One of the most hotly debated topics in autumn is, of course, the existence of pumpkin spice everything – from pumpkin spice lattes and coffee drinks to absurd parodies like pumpkin spice brake pads. Some people love it, while other people hate it; pumpkin spice is as hotly contested as any binary argument, like Red Sox vs. Yankees.
But what is this mysterious substance? According to Wikipedia, pumpkin spice, or pumpkin pie spice, is a spice mix composed of 4-6 ingredients:
- Cinnamon
- Nutmeg
- Ginger
- Cloves
- Allspice
- Mace
That begs the question, out of all these products being promoted as “pumpkin spice”, how many of them actually contain pumpkin spices?
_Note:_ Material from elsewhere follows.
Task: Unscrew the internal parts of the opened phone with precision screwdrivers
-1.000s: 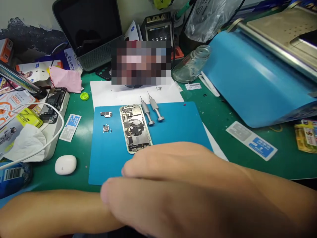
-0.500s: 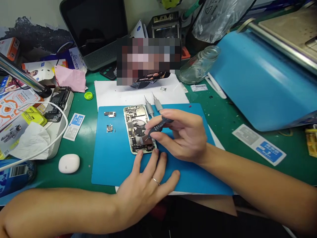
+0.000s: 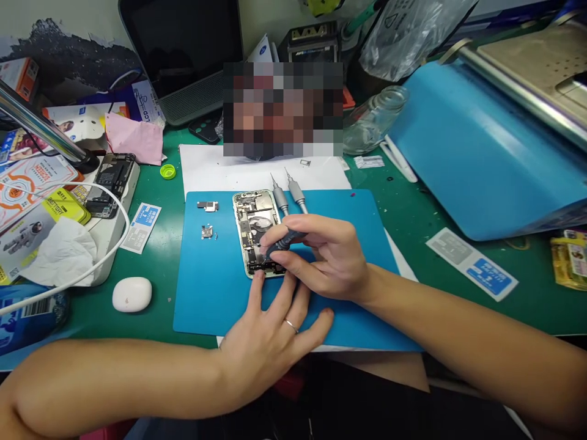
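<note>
An opened smartphone (image 3: 250,235) with its inner parts bare lies on a blue mat (image 3: 206,299). My left hand (image 3: 270,330) is spread, its fingertips touching the phone's lower edge. My right hand (image 3: 325,253) pinches a dark-handled screwdriver (image 3: 285,242), tilted with its tip over the phone's lower part. Whether the tip touches a screw is too small to tell. Two grey screwdrivers (image 3: 280,197) lie beside the phone's upper right, partly behind my right hand. Left of the phone sit a small metal-shielded part (image 3: 208,206) and a smaller part (image 3: 207,232) with tiny bits beside it.
White paper (image 3: 202,165) shows beyond the mat. To the left are a white earbud case (image 3: 132,294), a green cap (image 3: 167,172) and a white cable (image 3: 110,241). A glass jar (image 3: 373,122) lies behind, and a blue curved panel (image 3: 449,153) stands at right.
My right hand has moved slightly left and down, bringing the screwdriver tip to the phone's lower part. My left hand stays at the lower edge. The camera view has shifted slightly.
</note>
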Demonstrator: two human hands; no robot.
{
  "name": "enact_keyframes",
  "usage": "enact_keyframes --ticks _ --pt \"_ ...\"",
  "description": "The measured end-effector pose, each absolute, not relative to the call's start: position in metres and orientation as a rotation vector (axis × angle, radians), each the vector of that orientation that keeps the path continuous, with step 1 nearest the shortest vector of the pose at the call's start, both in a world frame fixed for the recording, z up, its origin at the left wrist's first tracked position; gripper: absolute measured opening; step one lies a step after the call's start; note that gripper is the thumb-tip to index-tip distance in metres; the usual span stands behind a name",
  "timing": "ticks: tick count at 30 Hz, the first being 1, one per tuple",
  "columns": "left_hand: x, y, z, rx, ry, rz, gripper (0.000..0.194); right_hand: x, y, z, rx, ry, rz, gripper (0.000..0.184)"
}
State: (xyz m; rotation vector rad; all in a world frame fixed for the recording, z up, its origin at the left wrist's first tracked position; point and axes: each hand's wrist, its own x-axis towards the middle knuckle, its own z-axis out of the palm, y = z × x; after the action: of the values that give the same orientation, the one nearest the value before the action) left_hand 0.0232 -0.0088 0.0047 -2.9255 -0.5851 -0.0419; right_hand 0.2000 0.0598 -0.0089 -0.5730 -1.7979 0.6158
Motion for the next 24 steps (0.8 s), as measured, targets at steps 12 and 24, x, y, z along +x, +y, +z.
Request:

We decided to have a bit of fun by analyzing 178 of the world’s pumpkin spice foods from the Open Food Facts mega-database to see just how many “pumpkin spice” branded foods actually lived up to their names and contain pumpkin spices. Take this with a grain of pumpkin spice; some food brands bundle all their spice ingredients together as “spices” or “natural flavors”, and we have no way of knowing what’s actually included or not.
- Cinnamon: 81.5% of foods did NOT list cinnamon as an ingredient
- Nutmeg: 90.5% of foods did NOT list nutmeg as an ingredient
- Ginger: 91% of foods did NOT list ginger as an ingredient
- Cloves: 92.7% of foods did NOT list cloves or clove anything as an ingredient (including clove oil)
- Allspice: 94.4% of foods did NOT list allspice as an ingredient
- No one listed mace.
In total? 80.9% of foods that are branded “pumpkin spice” have no identifiable pumpkin spices in them, based on their ingredients list:
So… what exactly are we eating, then, when we consume “pumpkin spice”? We ran a term frequency algorithm to categorize the most commonly-listed ingredients:
Yes, the most common ingredient in “pumpkin spice” is sugar. Lots of it. In fact, the average calories per 100 grams in anything branded pumpkin spice is a whopping 1,522 calories. For reference, an average human adult’s caloric intake should be between 1,700 and 2,300 calories per day; 100 grams of pumpkin spice anything puts you close to that daily allotment.
Interestingly, those foods which contain actual pumpkin spices (shown below in the orange bar) are slightly lower in calories (though not by much):
Finally, which brands manage to use actual pumpkin spices? Our congratulations go to Bread & Chocolate, Starbucks, Hy-Vee, Stauffers, and two dozen others:
Thank you to these brands for using actual pumpkin spices of any kind in your ingredients.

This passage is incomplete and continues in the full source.